Relating to the second point above: it is only dependencies of the Contract that must be exported, not the internal implementation of the Service interface. Anything that is public must be exported. Let’s have a look at an example:
public interface WalletConfigService extends Contract { public WalletConfig get(int operatorId) throws ConfigException; }
The above class extends Contract, so it is the public interface of the service and will automatically be exported. However, it depends on “WalletConfig” and “ConfigException” and these must be exported manually.
The actual export mechanism is via the service deployment file (which is called “META-INF/service.xml” in the packaged SAR file) in a section that may look something like this:
<exported> <package>org.myapp.wallet.service.api.*</package> <class>org.myapp.wallet.service.ConfigException</class> </exported>
The above example exports all classes in the API package (but no subpackages, use “-” instead of “*” to include those), and the single class “ConfigException”. More on this will follow when we talk about packaging.
Access
So we have a service, and it’s deployed, now how do we actually use it? In games, tournaments and services there is a service registry which you get hold of via the context, and this registry holds all services. For example, accessing our fictional wallet configuration service in a game may look like this:
public void init(GameContext con) throws SystemException { ServiceRegistry reg = con.getServices(); Class<WalletConfigService> key = WalletConfigService.class; WalletConfigService service = reg.getServiceInstance(key); [...]
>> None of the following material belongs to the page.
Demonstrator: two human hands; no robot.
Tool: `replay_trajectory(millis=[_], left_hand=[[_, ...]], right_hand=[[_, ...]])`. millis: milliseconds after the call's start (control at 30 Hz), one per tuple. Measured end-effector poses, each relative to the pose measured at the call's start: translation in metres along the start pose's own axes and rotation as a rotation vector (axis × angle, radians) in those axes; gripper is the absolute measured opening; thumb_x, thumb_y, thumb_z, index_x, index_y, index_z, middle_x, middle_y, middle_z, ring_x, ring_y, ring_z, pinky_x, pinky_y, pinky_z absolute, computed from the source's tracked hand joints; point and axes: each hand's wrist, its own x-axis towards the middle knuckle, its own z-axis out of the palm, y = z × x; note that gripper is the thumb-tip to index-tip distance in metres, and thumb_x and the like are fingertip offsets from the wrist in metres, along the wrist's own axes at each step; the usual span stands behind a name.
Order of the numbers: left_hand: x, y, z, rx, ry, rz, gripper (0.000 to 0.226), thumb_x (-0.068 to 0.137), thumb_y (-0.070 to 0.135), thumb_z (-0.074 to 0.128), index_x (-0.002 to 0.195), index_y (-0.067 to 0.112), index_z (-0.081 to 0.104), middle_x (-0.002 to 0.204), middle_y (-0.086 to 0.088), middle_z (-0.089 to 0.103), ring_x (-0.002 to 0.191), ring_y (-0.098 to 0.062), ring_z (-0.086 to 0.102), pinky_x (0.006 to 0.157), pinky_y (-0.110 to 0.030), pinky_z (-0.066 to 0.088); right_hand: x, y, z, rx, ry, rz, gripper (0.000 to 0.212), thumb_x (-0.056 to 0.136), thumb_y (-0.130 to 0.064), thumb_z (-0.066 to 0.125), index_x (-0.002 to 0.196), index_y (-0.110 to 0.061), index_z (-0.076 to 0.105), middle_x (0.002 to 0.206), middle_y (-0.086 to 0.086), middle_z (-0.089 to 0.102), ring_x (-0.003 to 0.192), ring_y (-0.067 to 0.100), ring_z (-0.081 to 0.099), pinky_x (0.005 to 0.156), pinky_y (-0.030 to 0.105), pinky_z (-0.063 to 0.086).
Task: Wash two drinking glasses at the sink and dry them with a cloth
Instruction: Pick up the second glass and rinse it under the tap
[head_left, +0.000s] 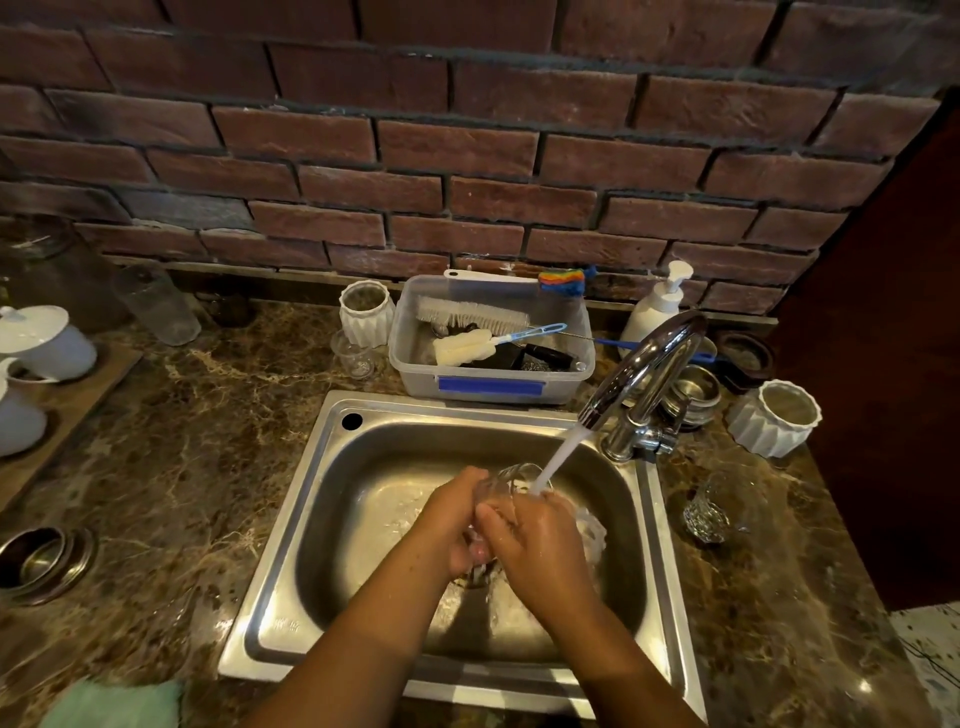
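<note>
1. While water (558, 457) from the tap (644, 374) runs onto it, the glass (514, 475) is held low over the sink (332, 467), its mouth turned towards the stream.
2. Left grip (452, 519) wraps its fingers round one side of the glass. Right grip (540, 545) curls round the other side, nearer the base. Both are closed on the glass and hide most of it.
3. Handling, as I judge it: light, stiff and brittle, with thin walls at the rim. Wet as it is, it is probably slick, and the steel basin beneath is hard enough to chip it if it slips.
4. The best hold is round the body, about mid-wall, with fingers and thumb on opposite sides. Keep clear of the rim, which is the weakest part. One grip should hold firm while the other rubs.
5. A second glass (706, 514) sits on the table (208, 415) right of the sink, well apart from both grips. Its surface looks patterned, which may give better purchase. I cannot tell whether it is upright.
6. A cloth (114, 701) lies at the table's near left edge. Holding the glass through the dry cloth should stop it sliding.
</note>
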Motion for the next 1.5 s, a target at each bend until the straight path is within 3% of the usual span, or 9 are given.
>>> replay_trajectory(millis=[100,333,633,767,900,1167,1267,1400,1500], left_hand=[[0.001,-0.005,0.000,-0.094,0.009,0.092,0.024,0.102,0.029,0.051,0.099,0.012,0.068,0.092,-0.012,0.070,0.086,-0.024,0.066,0.067,-0.033,0.054],[0.020,-0.025,-0.008,0.694,0.142,1.067,0.016,0.102,0.020,0.051,0.096,0.022,0.065,0.093,0.006,0.067,0.087,-0.007,0.064,0.073,-0.018,0.053],[0.001,0.001,0.004,-0.040,-0.007,0.008,0.023,0.099,0.032,0.055,0.095,0.013,0.069,0.080,-0.007,0.072,0.081,-0.022,0.066,0.062,-0.030,0.053],[0.014,-0.013,0.008,0.301,0.168,0.499,0.022,0.103,0.022,0.046,0.093,0.014,0.064,0.093,-0.014,0.069,0.088,-0.024,0.066,0.073,-0.032,0.053],[0.021,-0.032,-0.003,0.631,0.212,1.071,0.013,0.104,0.023,0.049,0.098,0.025,0.061,0.097,0.006,0.063,0.090,-0.007,0.062,0.075,-0.022,0.054],[0.010,-0.009,0.002,0.004,0.006,-0.020,0.028,0.099,0.035,0.056,0.096,0.010,0.069,0.087,-0.014,0.072,0.083,-0.025,0.067,0.071,-0.034,0.052],[0.014,-0.017,0.002,0.038,0.080,0.164,0.029,0.101,0.031,0.051,0.090,0.009,0.066,0.085,-0.018,0.069,0.084,-0.029,0.065,0.073,-0.037,0.051],[0.020,-0.037,0.001,0.473,0.206,0.902,0.015,0.104,0.023,0.049,0.094,0.021,0.061,0.092,-0.003,0.065,0.087,-0.018,0.064,0.073,-0.028,0.052],[0.025,-0.034,-0.002,0.601,0.132,0.925,0.014,0.105,0.028,0.049,0.094,0.027,0.059,0.094,0.003,0.065,0.086,-0.012,0.064,0.073,-0.027,0.057]], right_hand=[[0.002,0.001,-0.003,0.002,-0.023,-0.086,0.028,0.096,-0.041,0.054,0.093,-0.027,0.077,0.090,-0.006,0.078,0.087,0.005,0.066,0.095,0.030,0.049],[0.006,-0.013,-0.001,1.213,0.080,0.778,0.018,0.097,-0.029,0.061,0.105,-0.017,0.071,0.098,0.009,0.078,0.097,0.027,0.073,0.085,0.044,0.058],[0.003,0.019,-0.001,-0.132,0.058,-0.225,0.036,0.093,-0.045,0.046,0.093,-0.027,0.078,0.088,-0.009,0.077,0.084,0.007,0.068,0.091,0.034,0.050],[0.001,-0.002,-0.002,0.468,0.102,0.245,0.020,0.098,-0.026,0.058,0.088,-0.024,0.076,0.079,-0.007,0.076,0.077,0.004,0.072,0.073,0.026,0.056],[0.004,-0.012,-0.003,1.248,0.050,0.739,0.021,0.099,-0.030,0.057,0.108,-0.016,0.070,0.096,0.010,0.078,0.098,0.026,0.073,0.091,0.046,0.057],[-0.004,0.027,0.012,-0.130,0.036,-0.162,0.041,0.096,-0.049,0.043,0.095,-0.027,0.077,0.089,-0.009,0.077,0.086,0.004,0.068,0.089,0.029,0.051],[-0.009,0.015,0.013,0.126,0.106,-0.041,0.035,0.097,-0.045,0.050,0.089,-0.026,0.078,0.082,-0.008,0.078,0.079,0.001,0.069,0.080,0.028,0.055],[0.001,-0.003,0.010,1.073,0.126,0.714,0.022,0.099,-0.035,0.058,0.100,-0.021,0.075,0.098,0.007,0.079,0.094,0.021,0.074,0.089,0.043,0.058],[0.007,-0.001,0.006,1.095,0.157,0.734,0.024,0.098,-0.035,0.060,0.104,-0.016,0.075,0.096,0.009,0.079,0.093,0.026,0.074,0.090,0.045,0.058]])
As you can see a service is looked up via its Contract and you will not actually have access to the internal service implementation. You can also look up service by their ID and iterate over services with the same Contract.
Plugin Services
Here’s a pattern Firebase uses extensively: Imagine your service depends on behavior that should be configured later or may change depending on environment. In these instances Firebase uses what we call “plugin services”. These service have a defined Contract but no implementation, and the using code will try to look up the Service in the service registry in runtime, and if not found fall back to some default. This way you can customize complex behavior by simply deploying different services.
The most pertinent example of this pattern is the “LoginLocator” service Contract provided in the Firebase API. Firebase has a very simple default login behavior where it assumes that a password is an integer which it immediately use as a player ID, so if you login with “adam” as username and “666” as password, 666 becomes the player ID. This is useful for testing and running bots, but in reality you want to authenticate against a real database, and here’s where plugin services comes to the rescue. All you need to to is to implement the “LoginLocator” interface in a service and deploy it, and hey presto, you’ve just cutsomized the login.
More on that in a later installation. For now, let’s just remember that “plugin services” are service implementation that customize behavior in Firebase or indeed in your own codebase.